In the listing below, how many lines include "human"? Give the number and no other text.

▶ [Data for review]:
= Beginning of Section =
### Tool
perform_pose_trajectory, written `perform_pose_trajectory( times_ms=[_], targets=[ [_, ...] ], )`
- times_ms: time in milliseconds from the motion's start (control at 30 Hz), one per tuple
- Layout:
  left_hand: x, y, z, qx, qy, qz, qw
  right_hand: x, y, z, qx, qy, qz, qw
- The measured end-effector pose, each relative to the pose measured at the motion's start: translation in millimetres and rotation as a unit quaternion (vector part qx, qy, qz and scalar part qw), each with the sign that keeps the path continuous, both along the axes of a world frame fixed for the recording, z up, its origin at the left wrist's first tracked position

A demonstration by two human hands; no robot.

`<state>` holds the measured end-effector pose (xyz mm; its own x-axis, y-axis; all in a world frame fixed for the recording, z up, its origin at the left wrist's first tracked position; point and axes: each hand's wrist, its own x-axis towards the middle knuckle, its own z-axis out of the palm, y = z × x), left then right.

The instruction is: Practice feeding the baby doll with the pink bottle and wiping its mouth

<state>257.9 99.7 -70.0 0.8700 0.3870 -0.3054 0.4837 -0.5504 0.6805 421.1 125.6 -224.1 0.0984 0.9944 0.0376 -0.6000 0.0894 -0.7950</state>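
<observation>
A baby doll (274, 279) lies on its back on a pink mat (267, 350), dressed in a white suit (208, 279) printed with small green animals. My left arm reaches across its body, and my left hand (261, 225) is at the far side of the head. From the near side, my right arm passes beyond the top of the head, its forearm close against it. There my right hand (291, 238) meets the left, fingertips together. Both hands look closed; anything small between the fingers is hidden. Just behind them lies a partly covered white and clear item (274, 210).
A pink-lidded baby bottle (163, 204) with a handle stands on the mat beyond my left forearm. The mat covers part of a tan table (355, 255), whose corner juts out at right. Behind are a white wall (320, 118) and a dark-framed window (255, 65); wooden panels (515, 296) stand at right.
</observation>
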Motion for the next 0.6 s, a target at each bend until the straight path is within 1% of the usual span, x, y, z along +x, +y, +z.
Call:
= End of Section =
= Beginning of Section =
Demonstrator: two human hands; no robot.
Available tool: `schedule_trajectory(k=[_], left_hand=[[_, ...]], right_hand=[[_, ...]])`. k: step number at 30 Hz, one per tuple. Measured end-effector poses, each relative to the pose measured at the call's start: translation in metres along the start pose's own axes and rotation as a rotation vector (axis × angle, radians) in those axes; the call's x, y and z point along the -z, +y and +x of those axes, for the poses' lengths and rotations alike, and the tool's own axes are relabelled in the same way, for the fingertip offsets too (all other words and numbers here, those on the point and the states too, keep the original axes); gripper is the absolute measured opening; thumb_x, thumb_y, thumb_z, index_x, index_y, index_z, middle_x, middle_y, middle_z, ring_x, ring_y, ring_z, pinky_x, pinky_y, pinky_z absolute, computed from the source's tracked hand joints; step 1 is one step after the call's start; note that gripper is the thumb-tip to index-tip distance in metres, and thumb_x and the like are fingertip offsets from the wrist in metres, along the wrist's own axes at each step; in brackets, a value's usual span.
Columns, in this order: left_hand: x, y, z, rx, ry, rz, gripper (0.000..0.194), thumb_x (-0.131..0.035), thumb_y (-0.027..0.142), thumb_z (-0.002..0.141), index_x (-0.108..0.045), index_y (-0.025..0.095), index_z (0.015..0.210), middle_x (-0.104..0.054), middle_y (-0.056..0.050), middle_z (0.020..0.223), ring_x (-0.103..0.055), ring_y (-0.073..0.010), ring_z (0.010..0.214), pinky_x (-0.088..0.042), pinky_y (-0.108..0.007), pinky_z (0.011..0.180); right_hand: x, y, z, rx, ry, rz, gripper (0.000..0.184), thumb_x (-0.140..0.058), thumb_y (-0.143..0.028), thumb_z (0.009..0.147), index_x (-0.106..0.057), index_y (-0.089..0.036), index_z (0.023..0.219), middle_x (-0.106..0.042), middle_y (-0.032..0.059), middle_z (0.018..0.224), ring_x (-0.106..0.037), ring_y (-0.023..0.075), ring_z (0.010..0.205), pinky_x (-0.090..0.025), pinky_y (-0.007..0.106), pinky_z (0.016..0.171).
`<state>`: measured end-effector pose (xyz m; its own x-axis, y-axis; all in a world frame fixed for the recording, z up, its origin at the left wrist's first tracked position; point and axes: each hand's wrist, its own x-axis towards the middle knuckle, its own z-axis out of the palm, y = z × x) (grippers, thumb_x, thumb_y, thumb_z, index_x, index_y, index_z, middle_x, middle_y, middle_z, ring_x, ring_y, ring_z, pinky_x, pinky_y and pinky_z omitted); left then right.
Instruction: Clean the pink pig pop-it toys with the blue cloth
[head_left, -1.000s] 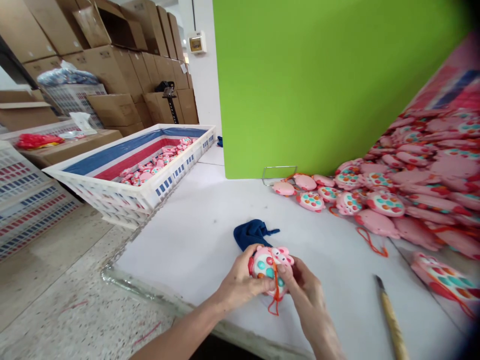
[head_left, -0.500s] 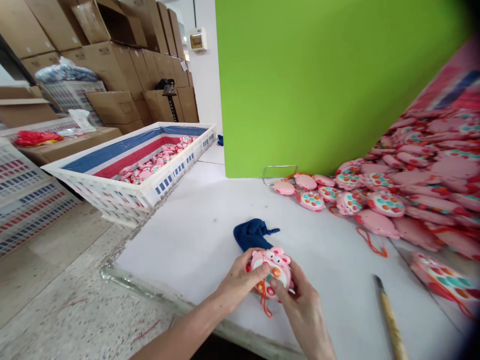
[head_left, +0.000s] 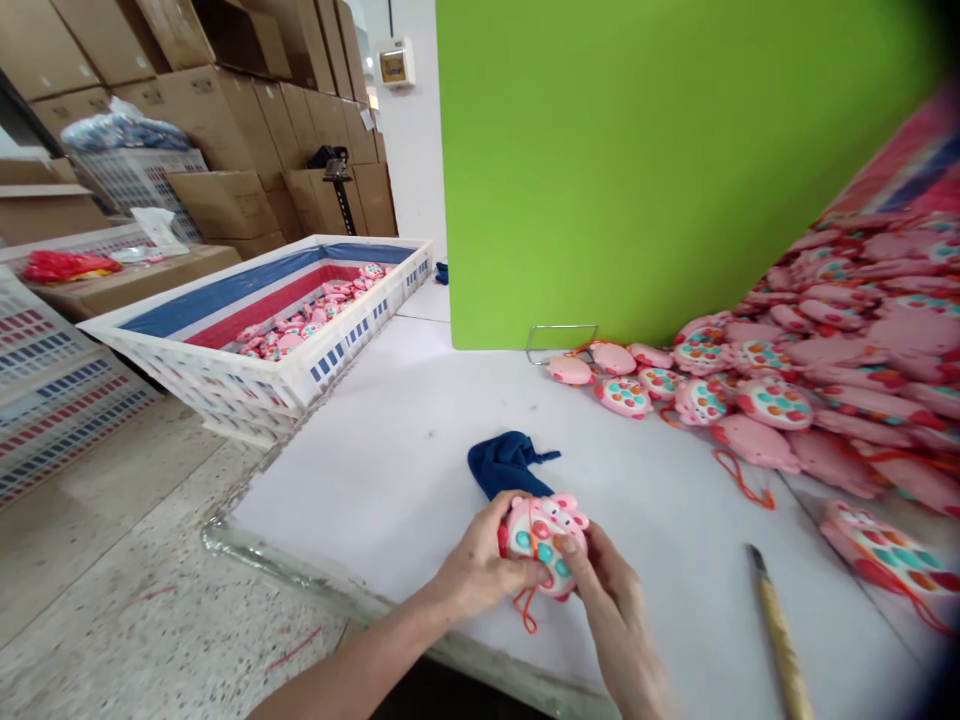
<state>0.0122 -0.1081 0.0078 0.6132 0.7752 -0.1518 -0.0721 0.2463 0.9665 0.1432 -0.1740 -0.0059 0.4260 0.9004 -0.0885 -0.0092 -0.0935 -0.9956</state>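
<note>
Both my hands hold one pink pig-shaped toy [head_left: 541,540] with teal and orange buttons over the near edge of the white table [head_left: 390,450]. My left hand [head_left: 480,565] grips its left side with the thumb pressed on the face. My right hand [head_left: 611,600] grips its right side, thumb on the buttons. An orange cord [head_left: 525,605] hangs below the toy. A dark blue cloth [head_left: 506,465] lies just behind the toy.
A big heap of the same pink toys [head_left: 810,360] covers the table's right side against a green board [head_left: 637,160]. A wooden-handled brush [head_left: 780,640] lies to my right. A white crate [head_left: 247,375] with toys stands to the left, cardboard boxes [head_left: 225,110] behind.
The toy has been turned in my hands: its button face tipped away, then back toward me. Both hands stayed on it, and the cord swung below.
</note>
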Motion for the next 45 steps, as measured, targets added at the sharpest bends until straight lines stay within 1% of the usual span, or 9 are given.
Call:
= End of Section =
▶ [Response area]: 2